A. Meghji: The central driving argument of this paper is that you can build a successful ‘both and’ approach to CRT and decolonial thought, despite the fact that there are crucial differences that separate them. CRT – especially in the racialized social system approach – is largely geared towards the study of national racialized social systems, and how these various systems have their own schemes of racial ideologies, racial interests, racialized emotional repertoires, and so on. However, this approach is not necessarily geared towards studying the relations that exist between racialized social systems (though some excellent scholarship has been done on trying to do this, such as Melissa Weiner’s and Michelle Christian’s works). On the other hand, decolonial thought is focused on the historical, global social analysis that CRT sometimes elides. Rather than endorsing a form of universalism, I started form the position that theories do not have to be theories of everything, and neither do theories have to be ranked against one another in a hierarchy. Sometimes, as I show in this paper, you can use quite different theories in your research in a way that is especially productive. The study of Brexit and Trump, therefore, is mostly a ‘case of’ this synergized analysis, highlighting the benefits of using this both-and approach.
What do you see as the key findings of your article?
A. Meghji: The central argument of this paper – in terms of the empirical contribution – is that you can’t fully understand the electoral victories of Brexit and Trump in 2016, and nor their immediate aftermaths, without incorporating insights from CRT and decolonial thought. In both cases, for instance, critical race analysis helps us to see how both projects stemmed from and built on particular racial ideologies (colorblind racism / post-racialism) and emergent racialized emotions (white victimhood, white estrangement). At the same time, in both cases we also need a much more historically based, transnational form of analysis offered by decolonial thought, in order to highlight the imperial nostalgia articulated by both projects.
What are the wider social implications of your research in the current social climate? How do you think things will change in the future?
A. Meghji: As I alluded to above, this paper is about the interplay between CRT and decolonial thought much more than it is really about Brexit and Trump. Brexit and Trump were more so cases to highlight the need for this interplay. In this regard, I hope that one of the implications of this research is to show us how important it is to have a balance in our analysis between national specificity and presentism on the one hand, and historical, transnational analysis on the other. It does not have to be either/or. Indeed, in the book I am currently writing on this synergy, I show how this both-and approach applies to a range of phenomena – including global capitalism, the climate crisis, the COVID-19 pandemic, and 21st century nationalisms. All of these find life and reproduction in national racialized social systems, but are equally articulations of global coloniality.
Do you have any links to images, documents or other pieces of research which build on or add to the article? Or a suggested reading list?

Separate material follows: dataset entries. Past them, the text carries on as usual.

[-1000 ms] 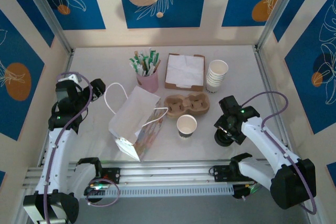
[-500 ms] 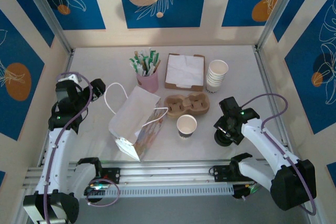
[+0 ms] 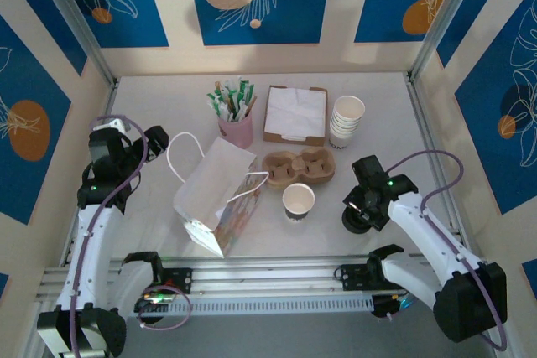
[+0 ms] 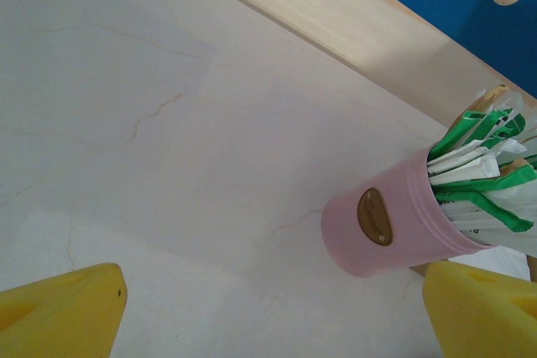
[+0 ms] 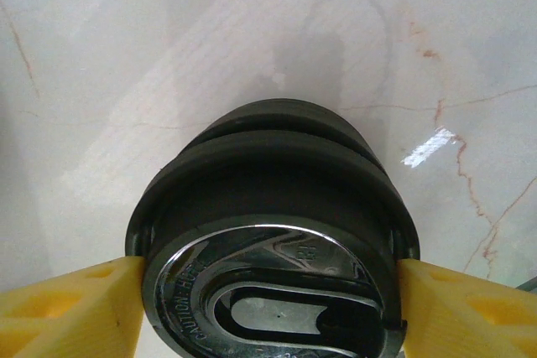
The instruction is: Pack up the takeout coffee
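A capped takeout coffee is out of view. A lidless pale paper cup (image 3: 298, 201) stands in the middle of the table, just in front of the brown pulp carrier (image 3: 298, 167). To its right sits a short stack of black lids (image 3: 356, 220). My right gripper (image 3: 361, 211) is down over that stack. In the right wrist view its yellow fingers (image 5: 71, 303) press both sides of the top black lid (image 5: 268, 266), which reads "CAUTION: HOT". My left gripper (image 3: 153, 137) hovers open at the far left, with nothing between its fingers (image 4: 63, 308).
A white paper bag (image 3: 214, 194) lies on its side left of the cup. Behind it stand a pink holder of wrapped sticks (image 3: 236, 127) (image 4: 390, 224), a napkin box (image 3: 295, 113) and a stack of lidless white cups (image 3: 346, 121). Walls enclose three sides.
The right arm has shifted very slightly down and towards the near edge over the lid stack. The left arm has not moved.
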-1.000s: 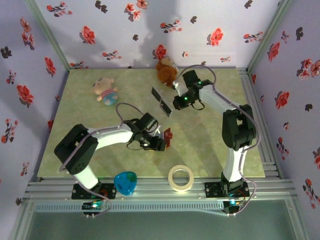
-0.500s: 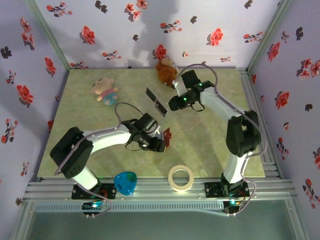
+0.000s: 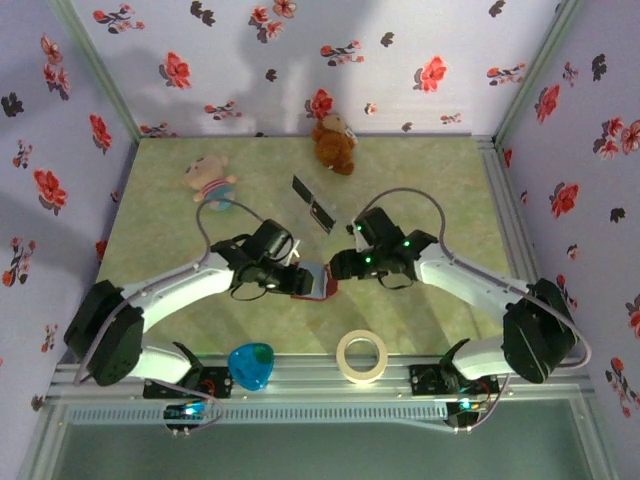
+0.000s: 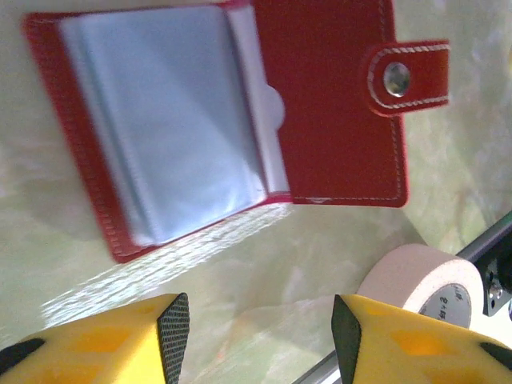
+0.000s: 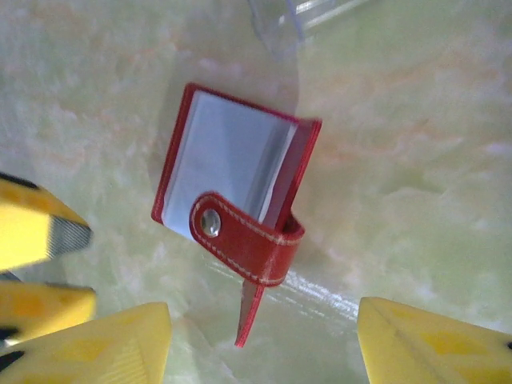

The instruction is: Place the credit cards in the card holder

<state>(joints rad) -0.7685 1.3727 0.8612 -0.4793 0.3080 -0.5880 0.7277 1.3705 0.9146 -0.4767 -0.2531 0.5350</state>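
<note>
We see the card holder near the middle of the counter, between the two arms. It is open, with its pale grey-blue sleeves showing inside the red border. In the right wrist view one cover lies flat while the other is tilted up off the surface, and the snap strap curls over its edge.

The left end effector sits at 9 o'clock of the card holder, just beside it. In its own wrist view the yellow fingers are spread wide with nothing between them, and the holder lies beyond their tips at 12 o'clock.

The right end effector is at 2 o'clock of the holder, also close. In the right wrist view it is wide apart and empty, with the holder lying beyond the tips.

Two dark credit cards lie on the counter at 12 o'clock of the holder, well apart from it and from both end effectors. We cannot read their faces.

A roll of tape rests at 5 o'clock of the holder near the front edge, and a blue heart-shaped object at 7 o'clock. A brown plush toy sits at the far edge at 12 o'clock, and a pink doll at 10 o'clock.
</note>
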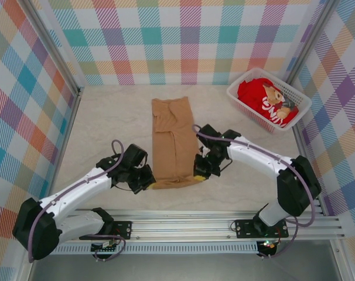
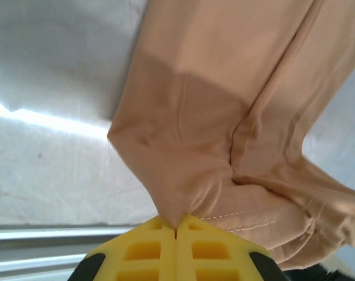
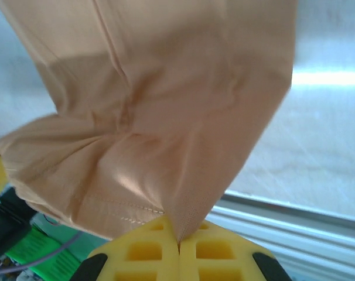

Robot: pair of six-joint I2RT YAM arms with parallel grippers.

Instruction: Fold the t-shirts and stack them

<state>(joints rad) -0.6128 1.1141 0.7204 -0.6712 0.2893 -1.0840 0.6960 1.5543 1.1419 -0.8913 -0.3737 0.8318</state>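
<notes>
tan t-shirt [image 1: 171,140]: lies at the centre of the table [image 1: 107,117] as a long narrow strip with its sides turned in, running from 12 o'clock to 6 o'clock in the top view.
left claw [image 2: 176,225]: pressed together on the tan t-shirt's near corner, at 7 o'clock of the strip. the cloth rises in a peak straight out of the yellow pads, so the corner is pinched, not merely touched.
right claw [image 3: 178,231]: also closed, pinching the other near corner at 5 o'clock of the strip, with the stitched hem [image 3: 125,209] just beside the pads.
why two corners: a hold at both ends of the near edge keeps it taut and level, so it should travel as one straight line rather than sag in the middle.
step in hand: most likely the crosswise fold, carrying the near edge toward 12 o'clock to halve the strip.
what the move calls for: both arms rising and going forward together. if one leads, the fold will come out skewed.
risk: the cloth looks thin and is bunched near the pads, so a layer may slip out of the pinch.
red t-shirt [image 1: 259,96]: crumpled in the white basket [image 1: 243,78] at 2 o'clock, well apart from the arms, not yet folded.
progress: roughly midway through the first garment. stacking cannot begin until the red one is out and folded.
</notes>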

A. Meghji: As I mentioned, this research brings together my interest in critical race theory and the decolonization of knowledge. In this regard, this paper published in Current Sociology connects with these two streams of research that I have been working on in books such as Decolonizing Sociology, and papers such as “Just what is critical race theory” in the British Journal of Sociology. I am currently writing a monograph looking at the synergy between CRT and decoloniality, due to be published with Temple University Press, and I have published another ‘synergy’ analysis of the COVID-19 pandemic with one of my brilliant PhD students – Sophie Marie Niang – entitled “Between Post-Racial Ideology and Provincial Universalisms”. I was over the moon to find out that Debbie Bargallie and Alana Lentin had engaged with my paper in their own iteration of the CRT-decoloniality synergy in a paper they published: “Towards a ‘both and’ approach to critical race and critical Indigenous studies in Australia”, and Debbie Bargallie’s recent book Unmasking the racial contract also develops this ‘both and’ approach.